Re: [RFC PATCH 0/3] restartable sequences v2: fast user-space percpu critical sections

Mathieu Desnoyers <mathieu.desnoyers@xxxxxxxxxxxx> · Fri, 11 Dec 2015 12:05:36 +0000 (UTC)

----- On Oct 27, 2015, at 7:56 PM, Paul Turner commonly@xxxxxxxxx wrote:

> This is an update to the previously posted series at:
>  https://lkml.org/lkml/2015/6/24/665
> 
> Dave Watson has posted a similar follow-up which allows additional critical
> regions to be registered as well as single-step support at:
>  https://lkml.org/lkml/2015/10/22/588
> 
> This series is a new approach which introduces an alternate ABI that does not
> depend on open-coded assembly nor a central 'repository' of rseq sequences.
> Sequences may now be inlined and the preparatory[*] work for the sequence can
> be written in a higher level language.

Hi Paul,

Thanks for sending this updated series! A few questions:

When you say that the preparatory work can be written in a higher
level language, does it mean it still has to be inlined, or function
calls are explicitly supported ? It would be good to clarify this in
the changelog/documentation.

Another point: in this changelog, it's unclear to me what the [*] refers
to (after "preparatory"). Below there is a [*] before "A sequence essentially
has 3 steps", and and plain '*' before "0. Userspace stores current event+cpu
counter values".

> 
> This new ABI has also been written to support debugger interaction in a way
> that the previous ABI could not.
> 
> [*] A sequence essentially has 3 steps:
>  1) Determine which cpu the sequence is being run on
>  2) Preparatory work specific to the state read in 1)
>  3) A single commit instruction which finalizes any state updates.
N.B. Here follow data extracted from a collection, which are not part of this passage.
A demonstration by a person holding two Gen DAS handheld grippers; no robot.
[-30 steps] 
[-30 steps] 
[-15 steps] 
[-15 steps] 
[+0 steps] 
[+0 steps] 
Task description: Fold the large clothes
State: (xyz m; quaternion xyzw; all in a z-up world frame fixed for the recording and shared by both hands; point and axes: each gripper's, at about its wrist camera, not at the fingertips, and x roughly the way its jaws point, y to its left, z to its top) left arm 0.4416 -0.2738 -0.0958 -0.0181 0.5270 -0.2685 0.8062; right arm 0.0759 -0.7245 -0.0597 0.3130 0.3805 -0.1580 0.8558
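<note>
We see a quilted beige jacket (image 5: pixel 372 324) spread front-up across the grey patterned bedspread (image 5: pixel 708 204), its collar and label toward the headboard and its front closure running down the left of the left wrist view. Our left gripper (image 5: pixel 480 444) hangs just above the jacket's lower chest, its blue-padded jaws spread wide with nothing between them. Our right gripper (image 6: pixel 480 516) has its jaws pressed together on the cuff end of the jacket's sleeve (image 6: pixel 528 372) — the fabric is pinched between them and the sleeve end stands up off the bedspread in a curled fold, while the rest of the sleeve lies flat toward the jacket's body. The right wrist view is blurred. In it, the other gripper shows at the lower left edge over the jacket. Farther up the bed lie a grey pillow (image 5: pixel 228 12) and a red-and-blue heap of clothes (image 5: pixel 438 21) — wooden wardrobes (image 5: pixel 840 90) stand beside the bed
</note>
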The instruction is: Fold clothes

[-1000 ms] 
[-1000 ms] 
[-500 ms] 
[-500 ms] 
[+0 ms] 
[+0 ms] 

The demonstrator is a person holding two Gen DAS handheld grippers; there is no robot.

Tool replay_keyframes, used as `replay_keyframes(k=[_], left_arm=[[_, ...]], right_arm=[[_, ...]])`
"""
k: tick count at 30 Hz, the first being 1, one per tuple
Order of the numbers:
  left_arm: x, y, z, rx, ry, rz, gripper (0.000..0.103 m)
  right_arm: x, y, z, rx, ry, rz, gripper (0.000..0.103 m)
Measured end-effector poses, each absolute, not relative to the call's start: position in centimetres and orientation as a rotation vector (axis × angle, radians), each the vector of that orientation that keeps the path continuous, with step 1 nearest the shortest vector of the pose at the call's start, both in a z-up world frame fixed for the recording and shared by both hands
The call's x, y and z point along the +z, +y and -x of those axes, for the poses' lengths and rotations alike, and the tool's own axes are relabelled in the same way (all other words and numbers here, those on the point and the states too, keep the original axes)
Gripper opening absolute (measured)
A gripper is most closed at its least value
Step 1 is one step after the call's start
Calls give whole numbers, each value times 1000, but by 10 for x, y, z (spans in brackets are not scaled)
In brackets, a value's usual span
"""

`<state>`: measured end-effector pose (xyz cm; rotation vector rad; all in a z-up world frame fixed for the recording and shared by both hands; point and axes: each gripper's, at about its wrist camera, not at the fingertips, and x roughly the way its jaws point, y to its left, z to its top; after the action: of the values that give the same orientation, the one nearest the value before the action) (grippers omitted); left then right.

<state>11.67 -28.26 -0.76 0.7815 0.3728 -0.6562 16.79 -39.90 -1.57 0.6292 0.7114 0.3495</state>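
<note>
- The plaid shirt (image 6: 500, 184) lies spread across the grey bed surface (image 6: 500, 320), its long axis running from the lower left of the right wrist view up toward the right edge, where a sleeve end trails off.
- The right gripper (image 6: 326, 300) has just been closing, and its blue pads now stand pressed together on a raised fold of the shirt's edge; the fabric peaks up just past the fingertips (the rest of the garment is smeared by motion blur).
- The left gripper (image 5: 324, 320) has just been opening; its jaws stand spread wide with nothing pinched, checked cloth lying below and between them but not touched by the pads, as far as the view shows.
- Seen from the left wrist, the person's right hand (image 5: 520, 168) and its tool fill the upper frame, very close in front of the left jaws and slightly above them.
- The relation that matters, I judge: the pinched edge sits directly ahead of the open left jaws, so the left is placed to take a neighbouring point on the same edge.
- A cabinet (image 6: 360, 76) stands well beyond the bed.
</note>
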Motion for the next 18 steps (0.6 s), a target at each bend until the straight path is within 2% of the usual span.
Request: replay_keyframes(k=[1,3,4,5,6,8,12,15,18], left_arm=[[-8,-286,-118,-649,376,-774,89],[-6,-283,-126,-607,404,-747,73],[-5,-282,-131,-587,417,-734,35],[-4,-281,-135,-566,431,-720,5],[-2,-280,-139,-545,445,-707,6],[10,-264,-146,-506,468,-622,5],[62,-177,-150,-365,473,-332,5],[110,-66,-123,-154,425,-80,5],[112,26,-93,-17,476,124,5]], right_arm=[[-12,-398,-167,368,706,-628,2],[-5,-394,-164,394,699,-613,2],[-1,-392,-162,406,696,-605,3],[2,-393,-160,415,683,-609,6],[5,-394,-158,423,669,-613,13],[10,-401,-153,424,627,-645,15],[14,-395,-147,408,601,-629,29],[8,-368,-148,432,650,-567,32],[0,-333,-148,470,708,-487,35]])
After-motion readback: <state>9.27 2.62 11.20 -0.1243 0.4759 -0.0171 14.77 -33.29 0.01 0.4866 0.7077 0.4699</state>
The link between those 3 steps and the following "progress" items
below seems a bit confusing, because those are two numbered lists.
Perhaps using the numbers above for the overall steps, and sub-numbers
after a dot could help exposing the relation, e.g.:

1.1 Userspace stores current event+cpu counter values
2.1 Userspace loads the rip to move to at failure into cx
2.2 Userspace loads the rip of the instruction following
    the critical section into a registered TLS address.
....

> 
> We require a single instruction for (3) so that if it is interrupted in any
> way, we can proceed from (1) once more [or potentially bail].
> 
> This new ABI can be described as:
> Progress is ordered as follows:
>  *0. Userspace stores current event+cpu counter values

This does not explain where those "current" values are
read from ? Moreover, step [3] below seems to refer to values
read at [0], but [0] is about storing values, not reading them.
There is probably a very simple explanation to this, but in its
current form, this is puzzling. Moreover, where is it stored ?

I would suggest to change event+cpu -> (event, cpu), since they
are not summed, but rather combined as a tuple.

>   1. Userspace loads the rip to move to at failure into cx

Is it really cx (16-bit), or ecx/rcx ?

"the rip to move to at failure" could be defined as
"failure address" or "restart address", and then referred
to afterward. This would clarify point [4] below rather than
saying "to the address from [1]".

>   2. Userspace loads the rip of the instruction following
>      the critical section into a registered TLS address.

The critical section is not clearly defined. What is the
first instruction included in that c.s., and what is the
first instruction after the c.s. ?

>   3. Userspace loads the values read at [0] into a known
>      location.

How can we "load the value ... into" ? We usually load from,
and store to a location. What I think you mean here is that
Userspace loads the values read at [0] into a known register.
(I would expect location target a memory address).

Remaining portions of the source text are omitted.